• Work instructions: Of the entries below, return exactly those lines that fall between the one containing "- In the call" and the one containing "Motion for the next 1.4", the two end lines included.

• Dataset entries:
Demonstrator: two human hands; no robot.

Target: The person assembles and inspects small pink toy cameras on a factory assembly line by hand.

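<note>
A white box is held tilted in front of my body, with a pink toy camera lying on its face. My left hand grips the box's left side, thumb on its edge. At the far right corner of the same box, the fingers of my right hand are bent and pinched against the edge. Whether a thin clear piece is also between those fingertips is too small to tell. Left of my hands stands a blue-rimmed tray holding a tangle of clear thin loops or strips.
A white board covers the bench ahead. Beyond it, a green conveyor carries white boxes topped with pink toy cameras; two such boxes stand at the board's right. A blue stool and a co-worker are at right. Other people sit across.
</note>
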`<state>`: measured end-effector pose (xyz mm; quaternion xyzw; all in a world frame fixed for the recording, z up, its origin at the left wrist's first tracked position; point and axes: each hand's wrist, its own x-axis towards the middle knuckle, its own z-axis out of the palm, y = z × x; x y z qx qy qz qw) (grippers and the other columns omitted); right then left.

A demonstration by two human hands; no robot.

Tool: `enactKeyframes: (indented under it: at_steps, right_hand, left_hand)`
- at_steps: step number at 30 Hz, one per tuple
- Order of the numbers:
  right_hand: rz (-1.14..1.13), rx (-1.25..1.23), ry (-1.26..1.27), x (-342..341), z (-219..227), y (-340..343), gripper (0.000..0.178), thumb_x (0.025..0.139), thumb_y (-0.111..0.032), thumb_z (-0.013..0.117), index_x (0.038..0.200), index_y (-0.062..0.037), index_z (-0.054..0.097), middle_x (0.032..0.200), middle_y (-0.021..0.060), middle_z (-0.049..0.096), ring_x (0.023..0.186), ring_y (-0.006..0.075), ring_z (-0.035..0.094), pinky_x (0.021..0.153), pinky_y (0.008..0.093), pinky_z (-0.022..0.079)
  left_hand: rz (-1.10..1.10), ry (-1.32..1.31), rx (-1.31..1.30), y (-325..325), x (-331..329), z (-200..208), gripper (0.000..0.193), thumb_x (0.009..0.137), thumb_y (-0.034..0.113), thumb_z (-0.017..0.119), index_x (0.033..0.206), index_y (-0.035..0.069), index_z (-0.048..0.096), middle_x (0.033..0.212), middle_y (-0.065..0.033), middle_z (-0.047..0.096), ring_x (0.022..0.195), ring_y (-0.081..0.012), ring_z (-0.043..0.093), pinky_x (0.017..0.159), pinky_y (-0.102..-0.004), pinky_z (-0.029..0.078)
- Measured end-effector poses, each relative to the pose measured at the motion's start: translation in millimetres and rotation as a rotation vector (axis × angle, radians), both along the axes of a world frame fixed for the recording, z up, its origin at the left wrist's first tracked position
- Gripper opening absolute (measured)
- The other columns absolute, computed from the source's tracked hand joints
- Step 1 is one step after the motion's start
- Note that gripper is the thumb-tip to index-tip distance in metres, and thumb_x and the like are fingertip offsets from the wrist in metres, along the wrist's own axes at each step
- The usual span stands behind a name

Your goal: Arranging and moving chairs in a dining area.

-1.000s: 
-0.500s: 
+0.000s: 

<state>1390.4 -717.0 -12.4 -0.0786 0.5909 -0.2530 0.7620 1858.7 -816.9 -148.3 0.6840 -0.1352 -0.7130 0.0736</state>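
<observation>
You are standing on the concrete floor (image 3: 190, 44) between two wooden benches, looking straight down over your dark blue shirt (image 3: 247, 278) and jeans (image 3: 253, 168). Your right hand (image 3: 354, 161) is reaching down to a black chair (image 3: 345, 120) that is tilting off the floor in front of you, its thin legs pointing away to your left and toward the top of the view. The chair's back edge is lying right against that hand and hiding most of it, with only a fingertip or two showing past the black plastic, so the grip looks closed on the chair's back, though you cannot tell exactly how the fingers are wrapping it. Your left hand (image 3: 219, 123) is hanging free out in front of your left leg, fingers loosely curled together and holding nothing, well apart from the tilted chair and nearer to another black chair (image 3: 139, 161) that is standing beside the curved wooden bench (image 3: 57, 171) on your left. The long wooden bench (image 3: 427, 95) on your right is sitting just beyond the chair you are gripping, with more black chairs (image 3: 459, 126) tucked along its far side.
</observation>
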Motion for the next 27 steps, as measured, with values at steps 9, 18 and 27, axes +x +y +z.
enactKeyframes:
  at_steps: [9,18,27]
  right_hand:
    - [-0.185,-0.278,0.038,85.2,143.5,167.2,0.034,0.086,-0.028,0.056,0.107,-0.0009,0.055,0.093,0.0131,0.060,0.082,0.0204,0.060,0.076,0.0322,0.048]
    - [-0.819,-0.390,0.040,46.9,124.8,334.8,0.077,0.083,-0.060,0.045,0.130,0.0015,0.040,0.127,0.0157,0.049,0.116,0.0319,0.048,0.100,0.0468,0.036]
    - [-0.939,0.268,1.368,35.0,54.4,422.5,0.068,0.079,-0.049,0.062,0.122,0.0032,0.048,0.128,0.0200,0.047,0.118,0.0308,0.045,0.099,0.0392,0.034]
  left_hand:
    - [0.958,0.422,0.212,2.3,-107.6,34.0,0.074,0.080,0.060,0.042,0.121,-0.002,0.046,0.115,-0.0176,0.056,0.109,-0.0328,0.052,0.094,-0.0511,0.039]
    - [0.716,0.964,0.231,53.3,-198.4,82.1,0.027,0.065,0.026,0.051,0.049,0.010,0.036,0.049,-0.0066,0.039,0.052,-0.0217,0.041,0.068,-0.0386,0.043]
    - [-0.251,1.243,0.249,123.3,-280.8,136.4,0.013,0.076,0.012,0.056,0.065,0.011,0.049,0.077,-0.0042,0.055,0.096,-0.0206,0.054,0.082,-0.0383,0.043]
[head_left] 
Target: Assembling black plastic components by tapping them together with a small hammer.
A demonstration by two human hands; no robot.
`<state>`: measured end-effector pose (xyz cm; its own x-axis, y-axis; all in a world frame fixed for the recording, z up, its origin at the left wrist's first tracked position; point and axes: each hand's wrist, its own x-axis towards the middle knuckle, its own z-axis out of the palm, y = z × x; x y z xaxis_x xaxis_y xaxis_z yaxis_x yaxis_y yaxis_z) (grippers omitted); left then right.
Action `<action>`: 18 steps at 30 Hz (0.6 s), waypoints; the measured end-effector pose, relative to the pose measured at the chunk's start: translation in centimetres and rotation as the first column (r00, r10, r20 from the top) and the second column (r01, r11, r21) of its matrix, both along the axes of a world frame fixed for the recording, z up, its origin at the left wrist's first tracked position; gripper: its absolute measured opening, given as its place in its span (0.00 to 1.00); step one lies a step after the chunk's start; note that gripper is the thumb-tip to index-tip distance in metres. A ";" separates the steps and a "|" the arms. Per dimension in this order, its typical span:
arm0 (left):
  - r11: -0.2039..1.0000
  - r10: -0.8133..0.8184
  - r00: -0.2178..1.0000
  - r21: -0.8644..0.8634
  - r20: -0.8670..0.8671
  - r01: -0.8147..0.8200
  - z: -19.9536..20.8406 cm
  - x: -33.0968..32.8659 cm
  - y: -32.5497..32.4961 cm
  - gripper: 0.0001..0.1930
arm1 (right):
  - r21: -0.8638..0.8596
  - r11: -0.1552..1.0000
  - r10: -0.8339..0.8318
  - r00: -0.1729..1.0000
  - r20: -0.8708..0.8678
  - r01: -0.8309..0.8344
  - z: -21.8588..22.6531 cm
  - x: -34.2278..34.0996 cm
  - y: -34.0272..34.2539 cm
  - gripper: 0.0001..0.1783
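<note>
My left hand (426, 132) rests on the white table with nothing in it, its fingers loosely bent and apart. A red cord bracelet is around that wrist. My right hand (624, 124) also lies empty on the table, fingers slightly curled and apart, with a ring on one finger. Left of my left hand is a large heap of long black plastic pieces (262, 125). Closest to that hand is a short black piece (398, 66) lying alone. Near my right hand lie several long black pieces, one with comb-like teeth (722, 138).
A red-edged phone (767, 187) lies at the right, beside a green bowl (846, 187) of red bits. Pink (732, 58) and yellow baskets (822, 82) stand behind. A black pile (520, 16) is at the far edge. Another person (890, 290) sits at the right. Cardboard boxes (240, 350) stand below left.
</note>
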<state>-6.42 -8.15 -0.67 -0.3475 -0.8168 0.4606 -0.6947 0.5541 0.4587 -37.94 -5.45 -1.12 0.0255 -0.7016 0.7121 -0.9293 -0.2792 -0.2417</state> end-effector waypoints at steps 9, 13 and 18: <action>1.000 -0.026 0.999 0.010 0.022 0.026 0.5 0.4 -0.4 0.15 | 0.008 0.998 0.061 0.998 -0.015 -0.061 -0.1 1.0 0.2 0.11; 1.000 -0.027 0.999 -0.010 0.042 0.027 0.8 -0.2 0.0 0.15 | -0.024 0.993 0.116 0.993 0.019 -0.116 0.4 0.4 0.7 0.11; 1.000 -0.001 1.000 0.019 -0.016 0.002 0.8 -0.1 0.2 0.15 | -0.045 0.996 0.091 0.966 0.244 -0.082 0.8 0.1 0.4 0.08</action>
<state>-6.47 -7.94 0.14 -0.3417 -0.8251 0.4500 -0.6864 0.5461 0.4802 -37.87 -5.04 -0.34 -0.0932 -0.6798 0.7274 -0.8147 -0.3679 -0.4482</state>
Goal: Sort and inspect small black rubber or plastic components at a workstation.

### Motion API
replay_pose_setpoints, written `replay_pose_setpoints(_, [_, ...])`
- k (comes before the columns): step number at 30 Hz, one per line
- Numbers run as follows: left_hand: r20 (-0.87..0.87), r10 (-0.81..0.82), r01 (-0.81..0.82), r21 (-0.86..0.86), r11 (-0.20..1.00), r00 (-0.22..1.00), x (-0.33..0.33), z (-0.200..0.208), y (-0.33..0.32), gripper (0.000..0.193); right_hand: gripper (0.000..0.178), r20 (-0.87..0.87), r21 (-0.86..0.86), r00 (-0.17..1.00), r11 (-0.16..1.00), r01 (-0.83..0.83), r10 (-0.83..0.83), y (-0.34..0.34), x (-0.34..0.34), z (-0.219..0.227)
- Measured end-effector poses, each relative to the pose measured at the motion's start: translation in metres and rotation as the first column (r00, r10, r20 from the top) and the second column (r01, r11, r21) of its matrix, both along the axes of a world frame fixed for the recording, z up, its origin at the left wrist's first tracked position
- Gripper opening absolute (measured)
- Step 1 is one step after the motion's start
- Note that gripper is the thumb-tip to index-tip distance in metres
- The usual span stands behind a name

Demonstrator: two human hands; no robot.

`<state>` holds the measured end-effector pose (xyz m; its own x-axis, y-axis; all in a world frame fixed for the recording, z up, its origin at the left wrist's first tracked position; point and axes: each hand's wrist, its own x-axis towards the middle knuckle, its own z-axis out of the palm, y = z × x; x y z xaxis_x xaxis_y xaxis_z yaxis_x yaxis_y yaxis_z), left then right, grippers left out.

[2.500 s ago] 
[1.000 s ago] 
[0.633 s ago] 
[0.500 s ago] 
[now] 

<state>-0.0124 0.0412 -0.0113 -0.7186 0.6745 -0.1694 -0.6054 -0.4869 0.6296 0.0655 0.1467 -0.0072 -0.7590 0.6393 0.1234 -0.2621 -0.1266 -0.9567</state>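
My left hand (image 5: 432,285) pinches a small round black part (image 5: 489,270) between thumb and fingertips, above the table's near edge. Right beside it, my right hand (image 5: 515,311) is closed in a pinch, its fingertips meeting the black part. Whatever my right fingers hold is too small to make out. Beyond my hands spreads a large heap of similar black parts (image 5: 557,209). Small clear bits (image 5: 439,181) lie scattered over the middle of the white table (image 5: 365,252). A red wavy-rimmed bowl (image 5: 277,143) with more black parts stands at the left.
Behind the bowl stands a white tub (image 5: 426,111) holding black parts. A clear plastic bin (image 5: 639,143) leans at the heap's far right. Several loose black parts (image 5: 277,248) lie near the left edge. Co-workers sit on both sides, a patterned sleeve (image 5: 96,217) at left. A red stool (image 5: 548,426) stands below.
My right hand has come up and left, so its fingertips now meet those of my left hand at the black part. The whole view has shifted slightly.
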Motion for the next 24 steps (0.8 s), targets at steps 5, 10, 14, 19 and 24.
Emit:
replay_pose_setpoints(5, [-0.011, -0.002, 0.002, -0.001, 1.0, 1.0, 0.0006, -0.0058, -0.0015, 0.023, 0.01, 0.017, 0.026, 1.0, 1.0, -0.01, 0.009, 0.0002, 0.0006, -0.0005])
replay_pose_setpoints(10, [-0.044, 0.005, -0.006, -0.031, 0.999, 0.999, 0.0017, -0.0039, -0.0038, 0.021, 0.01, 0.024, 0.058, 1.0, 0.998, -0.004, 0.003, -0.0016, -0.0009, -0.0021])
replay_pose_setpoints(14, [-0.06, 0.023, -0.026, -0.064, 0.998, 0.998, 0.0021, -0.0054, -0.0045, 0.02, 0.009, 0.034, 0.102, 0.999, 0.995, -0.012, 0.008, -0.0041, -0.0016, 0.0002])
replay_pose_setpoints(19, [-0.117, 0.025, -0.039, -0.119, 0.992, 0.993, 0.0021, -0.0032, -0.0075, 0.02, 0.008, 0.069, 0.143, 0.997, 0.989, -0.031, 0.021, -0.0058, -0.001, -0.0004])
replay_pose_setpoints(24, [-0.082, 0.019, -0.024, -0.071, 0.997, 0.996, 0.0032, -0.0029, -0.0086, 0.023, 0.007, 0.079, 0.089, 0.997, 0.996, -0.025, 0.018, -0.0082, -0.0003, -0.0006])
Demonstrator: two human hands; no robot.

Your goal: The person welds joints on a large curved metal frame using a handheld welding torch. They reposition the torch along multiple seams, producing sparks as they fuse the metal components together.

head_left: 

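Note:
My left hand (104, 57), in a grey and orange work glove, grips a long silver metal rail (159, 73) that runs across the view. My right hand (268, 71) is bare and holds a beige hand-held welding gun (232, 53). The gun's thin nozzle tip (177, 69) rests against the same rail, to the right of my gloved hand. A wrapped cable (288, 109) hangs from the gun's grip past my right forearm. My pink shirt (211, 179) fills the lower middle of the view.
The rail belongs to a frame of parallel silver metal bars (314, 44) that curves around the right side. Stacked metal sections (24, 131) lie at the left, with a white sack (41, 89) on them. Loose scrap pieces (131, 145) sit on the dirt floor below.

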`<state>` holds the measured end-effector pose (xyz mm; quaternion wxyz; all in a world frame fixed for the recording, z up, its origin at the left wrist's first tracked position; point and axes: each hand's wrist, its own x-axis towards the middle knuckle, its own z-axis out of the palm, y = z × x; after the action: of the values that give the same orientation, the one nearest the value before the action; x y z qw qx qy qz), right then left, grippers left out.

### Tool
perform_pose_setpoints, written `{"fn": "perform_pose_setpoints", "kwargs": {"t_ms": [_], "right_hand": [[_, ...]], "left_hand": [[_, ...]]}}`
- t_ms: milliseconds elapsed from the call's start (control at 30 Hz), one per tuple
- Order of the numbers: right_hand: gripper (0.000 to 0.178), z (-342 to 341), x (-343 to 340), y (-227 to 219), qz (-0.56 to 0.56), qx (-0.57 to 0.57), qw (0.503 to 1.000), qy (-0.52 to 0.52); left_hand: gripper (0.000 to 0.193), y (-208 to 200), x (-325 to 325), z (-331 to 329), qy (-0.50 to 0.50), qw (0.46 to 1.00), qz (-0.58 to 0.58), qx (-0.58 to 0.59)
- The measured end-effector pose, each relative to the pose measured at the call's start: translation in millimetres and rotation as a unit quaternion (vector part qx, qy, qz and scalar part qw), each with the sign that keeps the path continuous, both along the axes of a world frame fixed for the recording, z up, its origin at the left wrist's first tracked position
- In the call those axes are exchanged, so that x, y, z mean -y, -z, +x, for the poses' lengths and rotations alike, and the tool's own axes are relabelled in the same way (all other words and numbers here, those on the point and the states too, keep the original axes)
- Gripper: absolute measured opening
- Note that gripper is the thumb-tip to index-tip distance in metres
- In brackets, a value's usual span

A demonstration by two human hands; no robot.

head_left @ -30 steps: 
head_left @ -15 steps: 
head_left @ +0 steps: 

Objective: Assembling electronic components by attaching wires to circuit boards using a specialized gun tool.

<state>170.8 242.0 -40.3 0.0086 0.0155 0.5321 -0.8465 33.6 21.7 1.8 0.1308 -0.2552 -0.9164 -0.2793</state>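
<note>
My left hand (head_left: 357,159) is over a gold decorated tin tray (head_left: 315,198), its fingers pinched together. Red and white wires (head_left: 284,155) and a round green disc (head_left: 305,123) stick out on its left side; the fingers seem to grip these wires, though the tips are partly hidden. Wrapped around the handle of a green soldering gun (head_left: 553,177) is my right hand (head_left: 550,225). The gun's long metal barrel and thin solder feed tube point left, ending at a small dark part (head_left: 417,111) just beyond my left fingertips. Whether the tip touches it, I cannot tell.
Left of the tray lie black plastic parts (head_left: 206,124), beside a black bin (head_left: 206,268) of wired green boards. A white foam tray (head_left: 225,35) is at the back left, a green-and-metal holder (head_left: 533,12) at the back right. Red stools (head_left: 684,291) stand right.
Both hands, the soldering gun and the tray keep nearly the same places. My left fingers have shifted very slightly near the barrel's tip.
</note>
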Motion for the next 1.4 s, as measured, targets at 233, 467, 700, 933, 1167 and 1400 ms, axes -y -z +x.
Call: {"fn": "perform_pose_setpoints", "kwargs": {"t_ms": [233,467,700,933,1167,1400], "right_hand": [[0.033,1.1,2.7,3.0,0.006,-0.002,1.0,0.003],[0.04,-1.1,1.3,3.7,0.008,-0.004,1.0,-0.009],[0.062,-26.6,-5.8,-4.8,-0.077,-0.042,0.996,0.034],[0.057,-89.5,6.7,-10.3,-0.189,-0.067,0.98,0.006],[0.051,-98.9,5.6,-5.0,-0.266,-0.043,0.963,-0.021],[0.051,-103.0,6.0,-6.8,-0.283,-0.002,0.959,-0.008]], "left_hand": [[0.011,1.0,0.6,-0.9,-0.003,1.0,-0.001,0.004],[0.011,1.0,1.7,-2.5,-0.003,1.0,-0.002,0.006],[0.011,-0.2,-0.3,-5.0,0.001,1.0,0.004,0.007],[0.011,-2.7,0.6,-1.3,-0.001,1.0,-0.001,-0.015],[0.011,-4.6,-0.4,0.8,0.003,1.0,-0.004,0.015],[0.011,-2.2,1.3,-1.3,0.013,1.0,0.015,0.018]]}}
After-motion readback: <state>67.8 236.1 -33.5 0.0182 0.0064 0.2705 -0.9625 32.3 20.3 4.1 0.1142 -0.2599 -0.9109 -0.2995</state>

• Your response:
- In the call those axes are exchanged, so that x, y, z mean -y, -z, +x, for the poses' lengths and rotations alike, and the tool's own axes are relabelled in the same way (all other words and numbers here, those on the point and the states too, keep the original axes)
- Gripper: absolute measured opening
- Note that gripper is the thumb-tip to index-tip distance in metres
- In brackets, a value's usual span

A demonstration by two human hands; no robot.

head_left @ -30 steps: 
head_left @ -15 steps: 
head_left @ +0 steps: 

Objective: Assembling electronic components by attaching wires to circuit boards using a specialized gun tool.

<state>170.8 242.0 -40.3 0.0086 0.0155 0.5321 -0.8465 33.6 21.7 1.8 0.1308 -0.2552 -0.9164 -0.2793</state>
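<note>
My left hand (head_left: 357,159) is over a gold decorated tin tray (head_left: 315,198), its fingers pinched together. Red and white wires (head_left: 284,155) and a round green disc (head_left: 305,123) stick out on its left side; the fingers seem to grip these wires, though the tips are partly hidden. Wrapped around the handle of a green soldering gun (head_left: 553,177) is my right hand (head_left: 550,225). The gun's long metal barrel and thin solder feed tube point left, ending at a small dark part (head_left: 417,111) just beyond my left fingertips. Whether the tip touches it, I cannot tell.
Left of the tray lie black plastic parts (head_left: 206,124), beside a black bin (head_left: 206,268) of wired green boards. A white foam tray (head_left: 225,35) is at the back left, a green-and-metal holder (head_left: 533,12) at the back right. Red stools (head_left: 684,291) stand right.
Both hands, the soldering gun and the tray keep nearly the same places. My left fingers have shifted very slightly near the barrel's tip.
</note>
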Motion for the next 1.4 s, as measured, targets at 233, 467, 700, 933, 1167 and 1400 ms, axes -y -z +x.

Nothing further remains in the output.